After another coffee break, it was time for the last of the morning's sessions. This one was Joe Plumb's Getting started with real-time analytics with Kafka and Spark in Microsoft Azure.
Joe starts by saying that the alternative title for his talk was going to be "Everything I know about real time analytics in MS Azure" and that the agenda for his talk is based around his own learnings with real time analytics. The agenda will cover the fundamentals of streaming data and the various options available in Azure to process that streaming data along with some demos.
We start with a definition of streaming data. Streaming data is is data that is continually generated from different sources. We also define what is meant by a streaming system. This is the system that ingests and processes the streaming data.
Joe gives us an overview of the available options for dealing with streaming data in Azure. For data ingestion we have Event Hubs, Apache Kafka and the IoT hubs. For processing, we have Stream Analytics, Storm and Spark. For data storage we have SQL Data Warehouse, Spark SQL, Apache HBase and Apache Hive.
All of these streaming systems work with Events or Messages. Joe asks us to consider the difference between and event and a message and says that the difference is really just semantics, but the term message is a more generic, catch-all term.
We then move on to look at the difference between event time and processing time. This defines the difference between the actual time that an event occurs (Event time) versus the time that the streaming system becomes aware of an event (Processing time). In an ideal world, these times would be the same however in the real-world, there can be a large amount of skew between them.
Joe talks about event buffers. When processing events, we must buffer them as they arrive within the system. For the event buffer, we use "Watermarks" to indicate which events have been processed and which events are buffered and not yet processed. Watermarks can be a strict guarantee of processing, these are known as perfect watermarks or can be an imperfect watermark, known as a heuristic watermark, which uses algorithms to determine a "best guess" of the events still left to process.
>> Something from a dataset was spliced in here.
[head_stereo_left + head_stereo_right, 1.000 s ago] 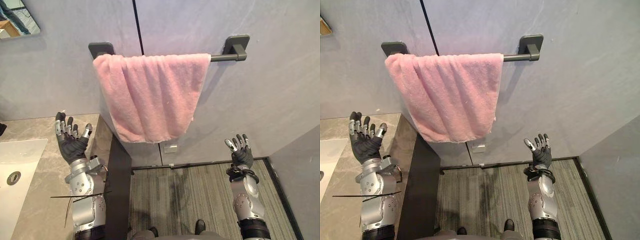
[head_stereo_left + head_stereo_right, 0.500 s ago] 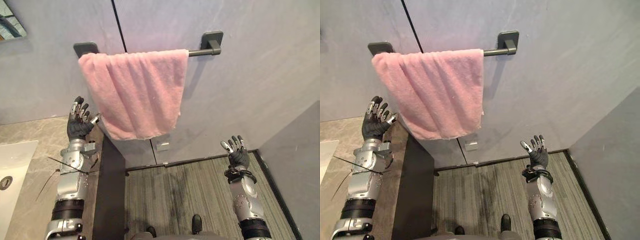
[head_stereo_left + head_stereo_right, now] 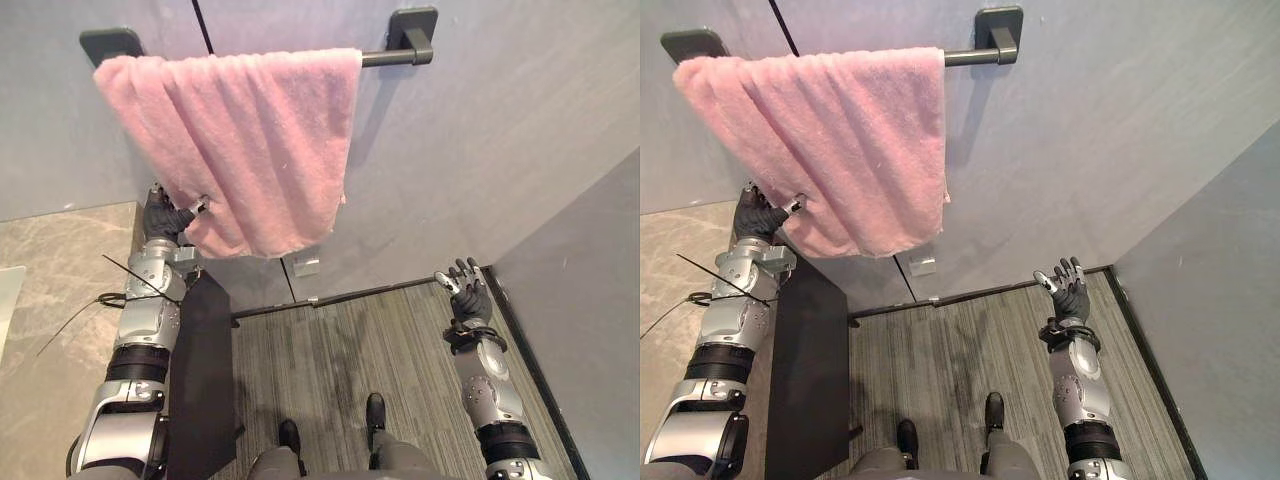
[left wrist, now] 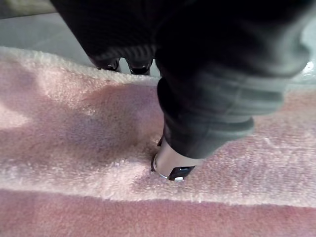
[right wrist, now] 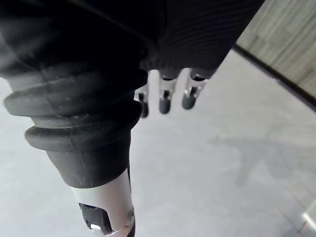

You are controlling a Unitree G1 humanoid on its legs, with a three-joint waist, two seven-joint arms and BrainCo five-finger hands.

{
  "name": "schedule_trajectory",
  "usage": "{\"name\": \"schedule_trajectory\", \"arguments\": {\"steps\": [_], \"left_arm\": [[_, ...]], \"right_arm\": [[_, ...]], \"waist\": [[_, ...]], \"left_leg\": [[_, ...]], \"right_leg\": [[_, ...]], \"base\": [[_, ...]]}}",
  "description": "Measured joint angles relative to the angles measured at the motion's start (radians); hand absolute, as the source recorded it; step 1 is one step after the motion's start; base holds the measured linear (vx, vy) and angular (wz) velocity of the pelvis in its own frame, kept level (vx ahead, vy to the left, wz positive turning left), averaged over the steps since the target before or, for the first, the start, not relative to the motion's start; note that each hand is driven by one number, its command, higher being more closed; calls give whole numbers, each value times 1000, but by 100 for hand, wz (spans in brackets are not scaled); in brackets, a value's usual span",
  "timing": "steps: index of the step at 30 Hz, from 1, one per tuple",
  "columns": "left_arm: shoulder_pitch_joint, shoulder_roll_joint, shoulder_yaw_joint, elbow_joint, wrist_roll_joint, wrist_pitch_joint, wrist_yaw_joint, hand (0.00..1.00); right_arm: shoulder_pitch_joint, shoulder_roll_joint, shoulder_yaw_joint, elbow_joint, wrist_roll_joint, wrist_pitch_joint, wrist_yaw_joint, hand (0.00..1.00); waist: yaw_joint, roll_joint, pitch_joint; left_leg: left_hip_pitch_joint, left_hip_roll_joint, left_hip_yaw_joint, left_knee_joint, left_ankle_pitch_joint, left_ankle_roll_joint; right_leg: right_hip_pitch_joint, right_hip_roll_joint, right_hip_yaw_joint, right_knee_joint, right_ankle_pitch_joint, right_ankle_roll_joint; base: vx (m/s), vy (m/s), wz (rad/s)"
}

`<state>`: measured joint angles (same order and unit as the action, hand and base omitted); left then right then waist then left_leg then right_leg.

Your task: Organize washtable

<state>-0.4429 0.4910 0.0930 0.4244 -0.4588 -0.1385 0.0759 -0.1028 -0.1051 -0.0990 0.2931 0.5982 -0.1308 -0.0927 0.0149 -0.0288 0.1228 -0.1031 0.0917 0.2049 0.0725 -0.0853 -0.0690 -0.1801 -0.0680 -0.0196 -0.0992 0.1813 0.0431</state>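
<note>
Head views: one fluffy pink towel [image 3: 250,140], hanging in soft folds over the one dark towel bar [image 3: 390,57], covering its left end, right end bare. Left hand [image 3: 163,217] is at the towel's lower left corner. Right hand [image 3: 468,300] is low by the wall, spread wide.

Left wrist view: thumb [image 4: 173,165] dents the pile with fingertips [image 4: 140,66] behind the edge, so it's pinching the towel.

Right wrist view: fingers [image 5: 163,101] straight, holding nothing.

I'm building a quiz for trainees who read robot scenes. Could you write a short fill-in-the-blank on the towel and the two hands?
1. The towel hanging over the dark rail is ___ in colour.
2. The left hand pinches the ___ at a lower corner.
3. The right hand, well apart from the towel, is ___ and holds nothing.
Missing words: pink; towel; open.
</note>
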Motion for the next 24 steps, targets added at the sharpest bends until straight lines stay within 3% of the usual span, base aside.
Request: {"name": "schedule_trajectory", "arguments": {"steps": [13,24], "left_arm": [[-70,-13,41,20,20,8,36,100],[-88,-19,36,50,-6,9,37,100]], "right_arm": [[-74,-19,35,-55,-1,1,3,0],[-593,-186,218,-90,30,-1,3,0]], "waist": [[-4,-16,35],[8,-16,41]], "left_leg": [[-1,-4,22,0,0,0],[13,0,14,4,0,0]], "right_leg": [[-13,-2,24,0,11,5],[7,-1,21,-1,16,5]], "base": [[-5,-2,-5],[-18,-5,2]]}}
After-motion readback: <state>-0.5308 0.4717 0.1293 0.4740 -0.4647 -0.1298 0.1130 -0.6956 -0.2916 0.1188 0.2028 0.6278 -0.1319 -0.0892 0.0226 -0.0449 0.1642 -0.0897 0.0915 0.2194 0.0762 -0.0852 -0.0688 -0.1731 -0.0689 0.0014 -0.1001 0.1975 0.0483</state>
Next, we look at "windowing" on the event stream. Windowing is a way of partitioning, or batching, the incoming event stream. There's a number of different types of window that we can use and each type suits a different purpose.
The first type of window is a Tumbling Window in which a window of a given size is place over the event stream and moves forward over time. Tumbling windows don't overlap with each other and no events are repeated within more than one window. Tumbling windows can be used to answer a question such as "Tell me how many things occur every 10 seconds".
Next is a Hopping Window, which is similar to a tumbling window, but that each temporal window can overlap with another meaning that single events can exist in multiple windows. Hopping windows have a window size and an additional parameter for how much they "hop" by with each window. Hopping windows can answer questions such as "Every 5 seconds, tell me how many things occurred in the last 10 seconds".
Sliding Windows are similar to hopping windows and can overlap and contain the same event within multiple windows, but rather than moving in a consistently defined temporal nature, they occur only in response to events. This means that every sliding window will always contain at least one event. They help answer questions such as "Give me the count of things that have happened at least 10 times in the last 10 seconds".
Finally, there's Session Windows. These groups events that occur at similar times, filtering out periods of time where there's no events. They help to answer questions such as "Tell me the count of things that occurred within 5 minutes of each other".
Joe talks about the concept of triggers. Triggers are intrinsically linked to the windowing capabilities and determine when processing on a given window starts. We see that we can have repeated update triggers which fire multiple times in a given window as events within the window occur. There are also completeness triggers, which fire once when the window is determined to be complete.
Next, we move on to look at delivery guarantees of messages within the streaming system. There's a few different guarantees that are available and which place different constraints on other parts of the system.
Exactly Once guarantees that a message will be delivered downstream in the processing pipeline exactly one time. Kafka can offer this kind of delivery guarantee, but this kind of guarantee is often difficult to achieve and requires close cooperation between both the message broker and the consumer. This increases latency and decreases message throughput. At Least Once is a common delivery guarantee which is easier to achieve than exactly once delivery but requires that consumers can appropriately deal with potentially receiving duplicate messages. At Most Once is another delivery guarantee mechanism offered, but like Exactly Once, requires cooperation between sender and receiver of messages.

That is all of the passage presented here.